"Sayangnya (Dorna) memberikan jatah pabrikan ke tim satelit."
MotoGP dalam dua tahun terakhir memang kerap dijuluki Ducati Cup karena supremasi pabrikan Italia ini yang tak tertandingi.
8 pembalapnya secara bergantian bisa bersaing di grid depan. Namun sejauh ini, Marco Bezzecchi, Jorge Martin dan Francesco Bagnaia yang paling dominan.
Poncharal tak ingin menyalahkan bagaimana Ducati terlalu OP.
Terlebih dengan pengembangan Desmosedici yang berkembang pesat, jelas menguntungkan tim-tim yang bermitra dengan mereka untuk ambil bagian dalam kejuaraan dunia.
"Jujur saja, saya senang dengan bursa transfer pembalap yang bebas."
"Dan beberapa orang mengatakan Ducati memiliki 8 pembalap itu terlalu banyak," sambungnya.
"Itu bukan sesuatu yang salah jika Gresini kemudian memilih Ducati setelah mendapatkan tawaran untuk bermitra dengan Aprilia," sambung Poncharal.
"Kemudian ada juga yang menyarankan VR46 beralih ke Yamaha. Itu bukan poin utamanya, namun tanya saja ke Marini dan Bezzecchi apakah mereka mau bergabung dengan tim yang secara pengembangan jauh dari Ducati," celetuknya.
Herve Poncharal mengaku tidak kaget dengan apa yang terjadi dengan Ducati yang diminati banyak tim independen.
"Saya lama berkecimpung di MotoGP. Semua tim menginginkan menjadi kuat, dan salah satu caranya ialah bergabung dengan tim seperti Ducati. Yamaha memang sulit dalam pengembangan," paparnya.
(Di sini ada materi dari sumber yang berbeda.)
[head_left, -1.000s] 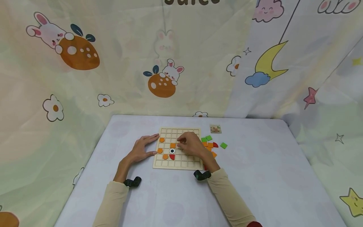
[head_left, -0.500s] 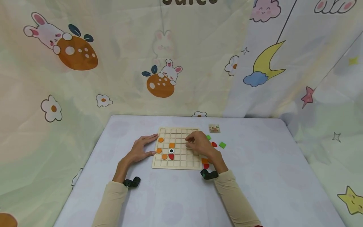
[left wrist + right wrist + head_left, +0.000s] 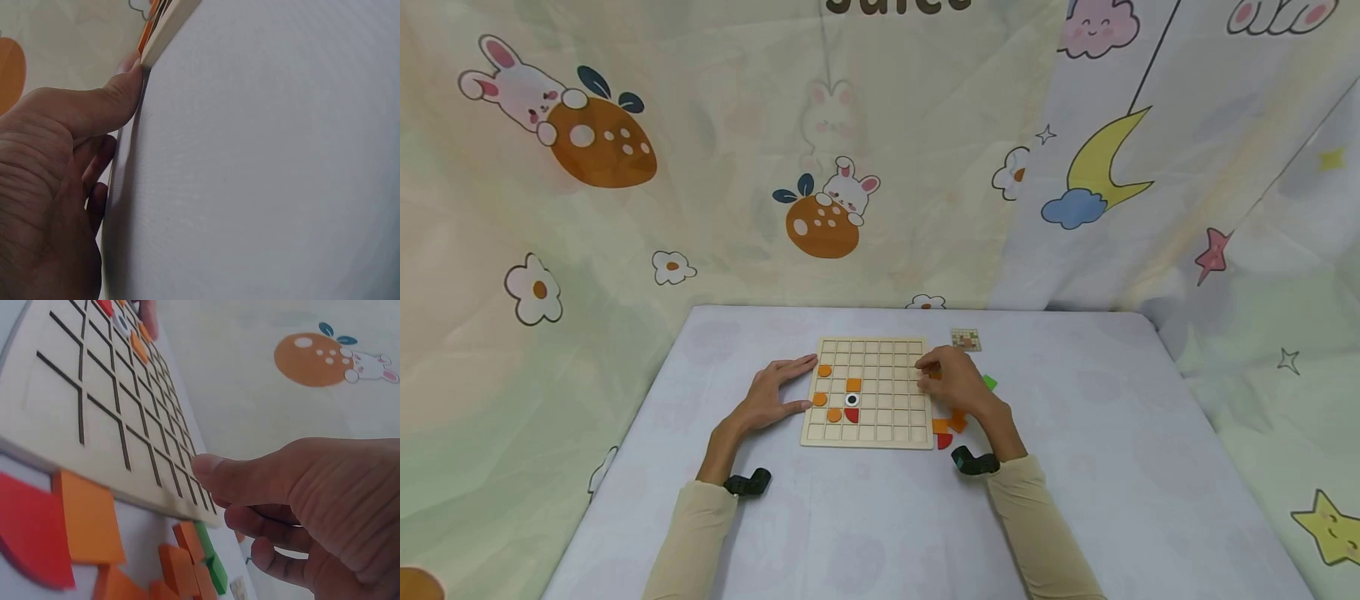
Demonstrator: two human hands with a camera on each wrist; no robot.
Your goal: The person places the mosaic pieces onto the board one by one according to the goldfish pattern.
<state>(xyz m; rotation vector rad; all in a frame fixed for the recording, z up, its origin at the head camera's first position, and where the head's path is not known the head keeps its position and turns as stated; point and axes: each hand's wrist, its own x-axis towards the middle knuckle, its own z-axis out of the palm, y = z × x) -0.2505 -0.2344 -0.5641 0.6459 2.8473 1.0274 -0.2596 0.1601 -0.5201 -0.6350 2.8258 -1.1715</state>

Apa yang disampaikan oleh pemilik GASGAS KTM Tech3 ini menunjukkan bagaimana Ducati dalam hal ini tidak salah memiliki banyak second team.
Pabrikan berjuluk The Bologna Bullets ini menjadi menggoda bukannya tanpa sebab, melainkan pengembangan kuda besinya yang jauh lebih mumpuni. Sekaligus memperbesar peluang bagi pembalapnya meraih kemenangan.